# Make entities and relations.dict files for MIND, MIND_CtD and MIND_CiD

In [1]:
import pandas as pd
import os
import random

## Entities and Relations dict file for MIND

In [3]:
graph = pd.read_csv(
    "../../KnowledgeGraphEmbedding00/data/MIND/graph.txt",
    sep="\t",
    names=["h", "r", "t"],
)
train = pd.read_csv(
    "../../KnowledgeGraphEmbedding00/data/MIND/train.txt",
    sep="\t",
    names=["h", "r", "t"],
)
test = pd.read_csv(
    "../../KnowledgeGraphEmbedding00/data/MIND/test.txt",
    sep="\t",
    names=["h", "r", "t"],
)
valid = pd.read_csv(
    "../../KnowledgeGraphEmbedding00/data/MIND/valid.txt", sep="\t", names=["h", "r", "t"]
)

In [4]:
all_graph = pd.concat([graph, train, test, valid])
all_graph = all_graph.drop_duplicates()

In [5]:
all_graph.head()

Unnamed: 0,h,r,t
0,UNII:BTY153760O,inhibits_CinG,NCBIGene:3605
1,CHEBI:10056,activates_CaG,NCBIGene:1129
2,CHEBI:10056,activates_CaG,NCBIGene:1131
3,CHEBI:10056,activates_CaG,NCBIGene:1133
4,CHEBI:10056,activates_CaG,NCBIGene:3350


In [6]:
all_graph_nodes = list(set(all_graph.h) | set(all_graph.t))
all_graph_relations = list(set(all_graph.r))

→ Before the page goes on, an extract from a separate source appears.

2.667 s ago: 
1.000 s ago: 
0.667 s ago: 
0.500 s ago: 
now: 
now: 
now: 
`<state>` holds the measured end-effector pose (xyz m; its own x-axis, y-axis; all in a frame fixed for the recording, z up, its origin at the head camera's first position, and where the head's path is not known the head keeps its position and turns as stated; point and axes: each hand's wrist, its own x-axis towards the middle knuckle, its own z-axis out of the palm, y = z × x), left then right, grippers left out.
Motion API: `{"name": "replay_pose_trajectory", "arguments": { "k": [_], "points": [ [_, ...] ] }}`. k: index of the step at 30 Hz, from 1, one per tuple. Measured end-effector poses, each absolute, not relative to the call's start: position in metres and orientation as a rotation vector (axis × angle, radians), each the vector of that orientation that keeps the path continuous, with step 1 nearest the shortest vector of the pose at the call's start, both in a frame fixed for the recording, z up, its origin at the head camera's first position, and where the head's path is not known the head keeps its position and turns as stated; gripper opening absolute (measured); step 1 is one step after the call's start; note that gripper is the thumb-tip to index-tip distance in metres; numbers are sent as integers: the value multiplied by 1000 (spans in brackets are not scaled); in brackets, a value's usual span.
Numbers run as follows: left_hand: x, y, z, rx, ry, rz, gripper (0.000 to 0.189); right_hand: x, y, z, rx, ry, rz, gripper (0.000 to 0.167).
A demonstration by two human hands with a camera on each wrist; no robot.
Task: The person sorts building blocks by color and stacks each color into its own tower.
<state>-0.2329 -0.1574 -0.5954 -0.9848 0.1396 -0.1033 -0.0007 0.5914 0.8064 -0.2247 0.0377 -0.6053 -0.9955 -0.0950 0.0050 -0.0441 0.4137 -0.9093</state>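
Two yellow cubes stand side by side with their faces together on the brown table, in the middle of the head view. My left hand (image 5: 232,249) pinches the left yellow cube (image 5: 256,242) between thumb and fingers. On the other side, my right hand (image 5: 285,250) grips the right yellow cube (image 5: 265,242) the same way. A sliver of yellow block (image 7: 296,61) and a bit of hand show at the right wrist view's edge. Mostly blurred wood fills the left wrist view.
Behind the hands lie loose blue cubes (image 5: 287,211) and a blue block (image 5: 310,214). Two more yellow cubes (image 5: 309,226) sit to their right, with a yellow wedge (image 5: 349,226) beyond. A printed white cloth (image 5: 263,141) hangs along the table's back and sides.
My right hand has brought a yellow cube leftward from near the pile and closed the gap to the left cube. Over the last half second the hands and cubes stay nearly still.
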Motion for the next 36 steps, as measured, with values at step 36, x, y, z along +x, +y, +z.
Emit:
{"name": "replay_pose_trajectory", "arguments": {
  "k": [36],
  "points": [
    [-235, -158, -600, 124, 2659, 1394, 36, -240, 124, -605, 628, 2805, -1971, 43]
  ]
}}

#### Order of file should be...
number \t id

In [7]:
node_num = random.sample(range(len(all_graph_nodes)), len(all_graph_nodes))
rel_num = random.sample(range(len(all_graph_relations)), len(all_graph_relations))

In [8]:
pd.DataFrame({"node_num": node_num, "nodes": all_graph_nodes}).to_csv(
    "../../KnowledgeGraphEmbedding00/data/MIND/entities.dict",
    sep="\t",
    header=False,
    index=False,
)

In [9]:
pd.DataFrame({"rel_num": rel_num, "rel": all_graph_relations}).to_csv(
    "../../KnowledgeGraphEmbedding00/data/MIND/relations.dict",
    sep="\t",
    header=False,
    index=False,
)

## MIND_CtD Entities and Relations dict generation

In [10]:
graph = pd.read_csv(
    "../../KnowledgeGraphEmbedding00/data/MIND_CtD/graph.txt",
    sep="\t",
    names=["h", "r", "t"],
)
train = pd.read_csv(
    "../../KnowledgeGraphEmbedding00/data/MIND_CtD/train.txt",
    sep="\t",
    names=["h", "r", "t"],
)
test = pd.read_csv(
    "../../KnowledgeGraphEmbedding00/data/MIND_CtD/test.txt",
    sep="\t",
    names=["h", "r", "t"],
)
valid = pd.read_csv(
    "../../KnowledgeGraphEmbedding00/data/MIND_CtD/valid.txt", sep="\t", names=["h", "r", "t"]
)

In [11]:
all_graph = pd.concat([graph, train, test, valid])
all_graph = all_graph.drop_duplicates()

all_graph_nodes = list(set(all_graph.h) | set(all_graph.t))
all_graph_relations = list(set(all_graph.r))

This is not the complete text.